Cooling infrastructure within a data center (e.g., the CDU or HRU 102) can further include electrical and control systems for operating the respective infrastructure. With continued reference to the LTA CDU or HRU 102, FIG. 3 illustrates a diagrammatic view of the CDU or HRU 102, illustrating communication between elements of the LTA CDU or HRU 102. As shown, the LTA CDU or HRU 102 includes a controller 300, a power board 302, pumps 304a, 304b (e.g., the control aspects for the pumps 204a, 204b shown in FIG. 2), fans 308, a leak detection system 306, sensors 310, and a flow sensor 312.

As shown, each of the electrical components of the LTA CDU or HRU 102 are in communication with the controller 300. For example, the sensors 310, 312 can provide measurement values to the controller 300, and the controller 300 can issue command signals to the pumps 304a, 304b and the fans 308 to increase a speed, decrease a speed, change an operating mode, etc. In some cases, the controller 300 can provide a user interface (UI) (e.g., through a wired or wireless connection) to permit an operator to view operational parameters of the LTA CDU or HRU 102 and to control an operation thereof. In some examples, electrical systems of an LTA CDU or HRU can include additional elements controllable by a controller. For example, a fill pump can be provided to inject a fluid into a liquid cooling circuit upon a determination that a pressure is reduced within the circuit. In some cases, power supply units can be operated in various modes in response to communications from a controller. In some cases, a cooling unit can operate in an autonomous mode when a controller is removed (e.g., local controllers for any or all of pumps 304a, 304b and fans 308 can operate the respective elements according to predefined behaviors when a communication with the controller 300 is interrupted or lost).
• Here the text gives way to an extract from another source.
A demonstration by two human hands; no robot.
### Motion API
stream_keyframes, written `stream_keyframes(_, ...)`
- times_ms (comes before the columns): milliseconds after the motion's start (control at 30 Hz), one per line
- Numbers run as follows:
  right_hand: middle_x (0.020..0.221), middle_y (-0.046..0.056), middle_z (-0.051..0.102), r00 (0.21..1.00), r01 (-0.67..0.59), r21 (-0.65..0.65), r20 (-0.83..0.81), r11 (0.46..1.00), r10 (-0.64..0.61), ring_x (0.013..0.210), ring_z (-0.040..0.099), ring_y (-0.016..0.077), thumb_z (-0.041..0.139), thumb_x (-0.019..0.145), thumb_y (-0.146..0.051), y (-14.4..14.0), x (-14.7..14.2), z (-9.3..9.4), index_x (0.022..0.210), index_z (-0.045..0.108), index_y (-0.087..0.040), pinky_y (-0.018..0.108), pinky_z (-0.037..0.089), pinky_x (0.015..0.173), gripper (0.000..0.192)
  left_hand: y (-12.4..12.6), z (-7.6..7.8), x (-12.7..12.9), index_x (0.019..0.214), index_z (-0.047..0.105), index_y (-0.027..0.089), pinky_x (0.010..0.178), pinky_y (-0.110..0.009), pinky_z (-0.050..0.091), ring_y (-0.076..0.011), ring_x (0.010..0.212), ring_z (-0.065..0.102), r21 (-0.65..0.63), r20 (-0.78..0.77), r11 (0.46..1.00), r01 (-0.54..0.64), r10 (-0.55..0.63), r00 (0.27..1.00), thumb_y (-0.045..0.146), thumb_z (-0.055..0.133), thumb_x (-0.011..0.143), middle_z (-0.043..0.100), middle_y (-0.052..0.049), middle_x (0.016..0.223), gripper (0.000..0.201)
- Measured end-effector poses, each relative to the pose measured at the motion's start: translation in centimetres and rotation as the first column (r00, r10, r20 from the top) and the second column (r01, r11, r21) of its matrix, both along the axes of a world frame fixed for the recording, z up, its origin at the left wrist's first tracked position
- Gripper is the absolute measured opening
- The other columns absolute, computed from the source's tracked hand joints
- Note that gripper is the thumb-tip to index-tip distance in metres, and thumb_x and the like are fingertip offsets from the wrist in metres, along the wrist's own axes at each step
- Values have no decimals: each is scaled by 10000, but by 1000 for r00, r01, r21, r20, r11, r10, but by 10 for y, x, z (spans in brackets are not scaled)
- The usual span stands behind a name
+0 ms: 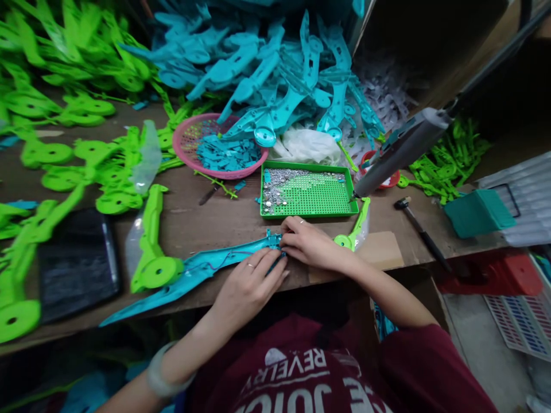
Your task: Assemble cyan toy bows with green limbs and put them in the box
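My left grip curls closed on the long blue piece, likely to steady it; whether my bent right grip pinches, I can't tell. The piece points toward eight o'clock on the desk; the green tray sits handy at one.

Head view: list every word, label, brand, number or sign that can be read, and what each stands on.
"REVELRY", on the maroon shirt.
"JUIC", in larger letters on the shirt, cut off by the picture's edge.
"CE", in the same larger print.
Too blurred to read: white print beside "REVELRY".
Long blue part and green tray: no readable text.
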State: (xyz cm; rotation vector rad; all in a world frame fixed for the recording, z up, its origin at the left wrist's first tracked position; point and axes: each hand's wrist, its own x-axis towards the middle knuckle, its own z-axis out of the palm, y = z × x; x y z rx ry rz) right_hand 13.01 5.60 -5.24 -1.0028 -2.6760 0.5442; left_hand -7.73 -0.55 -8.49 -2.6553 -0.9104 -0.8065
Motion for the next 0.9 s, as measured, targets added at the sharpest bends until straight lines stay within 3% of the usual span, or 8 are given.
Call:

FIG. 4 illustrates an example controller 400, of which the controller 300 can be an instance or a variant. In some embodiments, the controller 400 can be a programmable logic controller (PLC). In some embodiments, the controller 400 can include a processor 402, one or more input/output interfaces 404, a communication system(s) 406, and a memory 408. In some examples, the processor 402 can be any suitable hardware processor or combination of processors, such as a central processing unit (CPU), a graphics processing unit (GPU), an application specific integrated circuit (ASIC), a field-programmable gate array (FPGA), etc. In some examples, one or more input/output interfaces 404 can include any suitable display device, such as a computer monitor, a touchscreen, a television, any suitable input devices and/or sensors that can be used to receive user input, such as a keyboard, a mouse, a touchscreen, a microphone, a camera, etc. In some cases, inputs can be received at a display which can present a user interface through which an operator can view system parameters, and set control parameters (e.g., set an operating mode, define set points for temperature or pressure, set a language of the system, etc.). In some cases, an input/output interface 404 can be an API, a CLI, a wired interface, etc.
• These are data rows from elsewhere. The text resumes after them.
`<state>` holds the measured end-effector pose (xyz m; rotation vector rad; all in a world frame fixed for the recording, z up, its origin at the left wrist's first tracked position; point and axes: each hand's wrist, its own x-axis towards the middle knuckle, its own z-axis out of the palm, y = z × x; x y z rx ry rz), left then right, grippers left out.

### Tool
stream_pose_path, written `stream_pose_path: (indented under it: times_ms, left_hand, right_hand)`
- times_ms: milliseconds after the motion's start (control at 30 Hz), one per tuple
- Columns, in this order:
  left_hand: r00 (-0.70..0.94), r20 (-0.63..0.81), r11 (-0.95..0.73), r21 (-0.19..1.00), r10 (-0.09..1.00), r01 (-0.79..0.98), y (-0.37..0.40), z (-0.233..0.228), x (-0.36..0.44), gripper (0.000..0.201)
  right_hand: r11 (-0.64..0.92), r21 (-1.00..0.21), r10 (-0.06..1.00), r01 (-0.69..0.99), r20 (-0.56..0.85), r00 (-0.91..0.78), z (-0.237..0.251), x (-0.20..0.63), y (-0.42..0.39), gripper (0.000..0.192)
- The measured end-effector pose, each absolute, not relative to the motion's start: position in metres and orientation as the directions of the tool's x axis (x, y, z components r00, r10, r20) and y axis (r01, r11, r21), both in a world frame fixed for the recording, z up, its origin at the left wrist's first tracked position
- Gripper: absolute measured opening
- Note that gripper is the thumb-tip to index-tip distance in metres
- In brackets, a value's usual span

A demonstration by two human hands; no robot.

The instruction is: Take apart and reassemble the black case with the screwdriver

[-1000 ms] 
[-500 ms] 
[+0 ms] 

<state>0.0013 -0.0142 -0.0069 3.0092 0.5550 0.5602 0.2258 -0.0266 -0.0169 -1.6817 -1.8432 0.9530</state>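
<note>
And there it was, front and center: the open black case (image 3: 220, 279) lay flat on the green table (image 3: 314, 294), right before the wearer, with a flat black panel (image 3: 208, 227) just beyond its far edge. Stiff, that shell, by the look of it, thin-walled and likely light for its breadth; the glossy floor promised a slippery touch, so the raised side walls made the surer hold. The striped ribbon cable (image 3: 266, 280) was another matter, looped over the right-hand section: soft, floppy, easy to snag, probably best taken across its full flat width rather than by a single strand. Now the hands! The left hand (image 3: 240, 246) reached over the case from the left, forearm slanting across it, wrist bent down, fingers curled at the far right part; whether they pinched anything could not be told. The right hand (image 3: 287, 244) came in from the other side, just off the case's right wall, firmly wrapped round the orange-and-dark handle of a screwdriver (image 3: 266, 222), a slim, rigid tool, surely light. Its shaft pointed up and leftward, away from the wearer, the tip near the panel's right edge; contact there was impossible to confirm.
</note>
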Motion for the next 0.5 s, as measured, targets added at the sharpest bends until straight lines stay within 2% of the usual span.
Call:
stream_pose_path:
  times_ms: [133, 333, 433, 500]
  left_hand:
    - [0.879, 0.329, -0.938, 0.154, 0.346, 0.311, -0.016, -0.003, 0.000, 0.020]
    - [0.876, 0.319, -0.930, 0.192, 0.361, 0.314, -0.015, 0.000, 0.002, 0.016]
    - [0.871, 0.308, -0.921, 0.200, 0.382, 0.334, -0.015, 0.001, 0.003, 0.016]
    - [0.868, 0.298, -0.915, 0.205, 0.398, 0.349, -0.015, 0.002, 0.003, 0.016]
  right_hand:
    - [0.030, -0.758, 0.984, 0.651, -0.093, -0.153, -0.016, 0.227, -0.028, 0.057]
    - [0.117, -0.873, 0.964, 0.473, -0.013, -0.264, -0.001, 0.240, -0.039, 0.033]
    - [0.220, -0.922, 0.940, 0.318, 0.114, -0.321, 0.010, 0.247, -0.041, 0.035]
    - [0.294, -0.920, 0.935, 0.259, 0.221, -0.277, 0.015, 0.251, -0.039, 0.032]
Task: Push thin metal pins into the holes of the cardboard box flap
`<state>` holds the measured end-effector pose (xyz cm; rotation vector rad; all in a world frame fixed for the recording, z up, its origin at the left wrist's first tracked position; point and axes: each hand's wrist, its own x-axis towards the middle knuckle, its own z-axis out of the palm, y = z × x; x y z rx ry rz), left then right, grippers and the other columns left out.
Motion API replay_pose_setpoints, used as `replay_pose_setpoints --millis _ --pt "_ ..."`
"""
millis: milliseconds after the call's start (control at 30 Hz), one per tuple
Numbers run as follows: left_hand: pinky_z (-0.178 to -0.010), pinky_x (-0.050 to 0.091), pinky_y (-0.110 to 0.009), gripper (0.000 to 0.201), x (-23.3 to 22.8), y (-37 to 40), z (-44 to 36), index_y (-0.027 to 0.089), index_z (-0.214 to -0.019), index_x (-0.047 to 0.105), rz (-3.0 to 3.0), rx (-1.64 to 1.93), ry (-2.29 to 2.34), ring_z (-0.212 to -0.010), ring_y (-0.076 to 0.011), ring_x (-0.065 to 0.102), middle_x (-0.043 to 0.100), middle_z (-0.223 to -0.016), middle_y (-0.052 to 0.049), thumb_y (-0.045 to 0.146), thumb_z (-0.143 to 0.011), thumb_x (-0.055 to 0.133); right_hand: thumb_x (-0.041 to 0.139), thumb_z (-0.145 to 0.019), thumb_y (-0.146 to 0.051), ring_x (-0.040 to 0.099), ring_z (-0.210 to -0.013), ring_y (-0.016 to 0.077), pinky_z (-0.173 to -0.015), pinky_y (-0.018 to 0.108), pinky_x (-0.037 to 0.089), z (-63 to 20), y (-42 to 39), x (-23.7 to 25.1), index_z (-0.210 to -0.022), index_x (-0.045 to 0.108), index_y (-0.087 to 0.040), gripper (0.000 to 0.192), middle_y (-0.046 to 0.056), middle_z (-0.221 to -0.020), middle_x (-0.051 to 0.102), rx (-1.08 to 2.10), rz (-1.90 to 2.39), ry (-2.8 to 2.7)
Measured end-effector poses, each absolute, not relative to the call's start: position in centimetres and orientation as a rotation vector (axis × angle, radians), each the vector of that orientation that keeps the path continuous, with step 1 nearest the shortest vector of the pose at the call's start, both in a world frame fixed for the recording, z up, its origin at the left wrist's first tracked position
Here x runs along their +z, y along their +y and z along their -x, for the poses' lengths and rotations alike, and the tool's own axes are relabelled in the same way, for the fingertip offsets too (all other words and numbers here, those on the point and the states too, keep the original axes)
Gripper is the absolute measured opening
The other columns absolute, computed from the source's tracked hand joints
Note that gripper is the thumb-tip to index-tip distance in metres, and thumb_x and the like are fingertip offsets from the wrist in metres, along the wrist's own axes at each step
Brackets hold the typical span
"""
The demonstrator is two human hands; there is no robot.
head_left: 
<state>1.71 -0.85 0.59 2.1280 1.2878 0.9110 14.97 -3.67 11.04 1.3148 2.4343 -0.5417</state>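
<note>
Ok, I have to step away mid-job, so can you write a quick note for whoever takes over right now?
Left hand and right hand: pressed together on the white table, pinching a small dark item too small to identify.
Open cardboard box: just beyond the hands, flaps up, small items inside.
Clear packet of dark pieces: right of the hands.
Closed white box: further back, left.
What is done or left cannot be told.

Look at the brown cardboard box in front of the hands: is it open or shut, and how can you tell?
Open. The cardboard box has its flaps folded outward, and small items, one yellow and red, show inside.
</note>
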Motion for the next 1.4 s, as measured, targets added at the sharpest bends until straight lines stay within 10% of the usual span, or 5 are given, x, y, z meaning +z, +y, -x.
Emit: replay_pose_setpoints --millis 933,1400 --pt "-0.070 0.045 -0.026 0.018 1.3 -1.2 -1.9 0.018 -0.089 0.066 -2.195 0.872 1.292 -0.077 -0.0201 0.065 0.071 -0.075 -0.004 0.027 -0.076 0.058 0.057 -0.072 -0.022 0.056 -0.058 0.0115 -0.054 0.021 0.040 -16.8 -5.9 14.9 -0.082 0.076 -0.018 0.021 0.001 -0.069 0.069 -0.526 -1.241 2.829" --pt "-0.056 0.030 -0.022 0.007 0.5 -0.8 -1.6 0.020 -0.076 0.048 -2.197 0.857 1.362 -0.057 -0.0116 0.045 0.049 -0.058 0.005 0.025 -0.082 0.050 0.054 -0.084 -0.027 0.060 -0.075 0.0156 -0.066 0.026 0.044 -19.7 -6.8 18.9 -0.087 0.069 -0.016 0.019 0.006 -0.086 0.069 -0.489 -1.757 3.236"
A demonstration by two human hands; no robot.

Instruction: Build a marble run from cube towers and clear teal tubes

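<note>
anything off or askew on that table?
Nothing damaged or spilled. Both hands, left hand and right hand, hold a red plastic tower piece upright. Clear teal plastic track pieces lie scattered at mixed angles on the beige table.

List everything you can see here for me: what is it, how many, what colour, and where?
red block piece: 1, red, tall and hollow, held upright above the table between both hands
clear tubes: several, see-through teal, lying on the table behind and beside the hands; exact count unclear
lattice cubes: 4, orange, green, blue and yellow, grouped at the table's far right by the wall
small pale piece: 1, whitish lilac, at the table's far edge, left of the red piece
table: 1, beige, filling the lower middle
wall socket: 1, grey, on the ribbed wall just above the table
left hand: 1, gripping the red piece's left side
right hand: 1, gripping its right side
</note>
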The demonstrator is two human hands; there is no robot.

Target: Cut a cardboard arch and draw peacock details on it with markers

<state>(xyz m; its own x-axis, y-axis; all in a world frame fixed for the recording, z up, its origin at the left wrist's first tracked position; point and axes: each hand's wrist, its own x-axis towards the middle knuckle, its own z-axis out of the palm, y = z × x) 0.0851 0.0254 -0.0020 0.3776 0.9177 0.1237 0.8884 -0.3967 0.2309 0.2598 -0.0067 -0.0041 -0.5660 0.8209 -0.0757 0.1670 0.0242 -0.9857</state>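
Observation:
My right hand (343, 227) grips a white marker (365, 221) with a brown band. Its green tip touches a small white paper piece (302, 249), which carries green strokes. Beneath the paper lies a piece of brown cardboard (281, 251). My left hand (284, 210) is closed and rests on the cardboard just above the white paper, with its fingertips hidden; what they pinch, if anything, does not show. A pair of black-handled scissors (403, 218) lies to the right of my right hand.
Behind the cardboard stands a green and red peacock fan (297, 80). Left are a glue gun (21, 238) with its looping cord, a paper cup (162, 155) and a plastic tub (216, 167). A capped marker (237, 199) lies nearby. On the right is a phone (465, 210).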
In some examples, the communication system(s) 406 of the controller 400 can include any suitable hardware, firmware, and/or software for communicating information over any suitable communication networks. For example, the communication system(s) 406 can include one or more transceivers, one or more communication chips and/or chip sets, etc. In a more particular example, the communications system(s) 406 can include hardware, firmware and/or software that can be used to establish a Wi-Fi connection, a Bluetooth connection, a cellular connection, an Ethernet connection, etc. In some examples, inputs can be received at the controller 400 through the communication system(s) 406 (e.g., over a communication network). For example, the controller 400 can be a controller of a cooling unit (e.g., controller 300 shown in FIG. 3) an application programming interface, command line interface, or web interface can be provided for a liquid-to-air cooling unit to allow an operator to control the liquid-to-air cooling unit remotely.

In some examples, the memory 408 can include any suitable storage device or devices that can be used to store instructions, values, etc., that can be used, for example, by the processor 402 of the controller 400 to implement control loops and algorithms, to store logs of the controller 400, etc. The memory 408 can include any suitable volatile memory, non-volatile memory, storage, or any suitable combination thereof. For example, the memory 408 can include random access memory (RAM), read-only memory (ROM), electronically-erasable programmable read-only memory (EEPROM), one or more flash drives, one or more hard disks, one or more solid state drives, one or more optical drives, etc. In some examples, the memory 408 can have encoded thereon a computer program for controlling operation of the controller 400.

A digital twin can be provided for cooling infrastructure within a data center. Digital twins can comprise a digital representation of a physical unit that can model a behavior of the physical unit. In some cases, a digital twin can comprise one or more artificial intelligence models that can be developed based on design characteristics of the physical unit, and can be trained on training data to ensure that a simulated behavior of a digital twin is similar or identical to a behavior of the physical unit. In the illustrated example, the digital twin 104 is a digital model of an in-row LTA CDU or HRU, having similar characteristics (e.g., identical characteristics) as the LTA CDU or HRU 102.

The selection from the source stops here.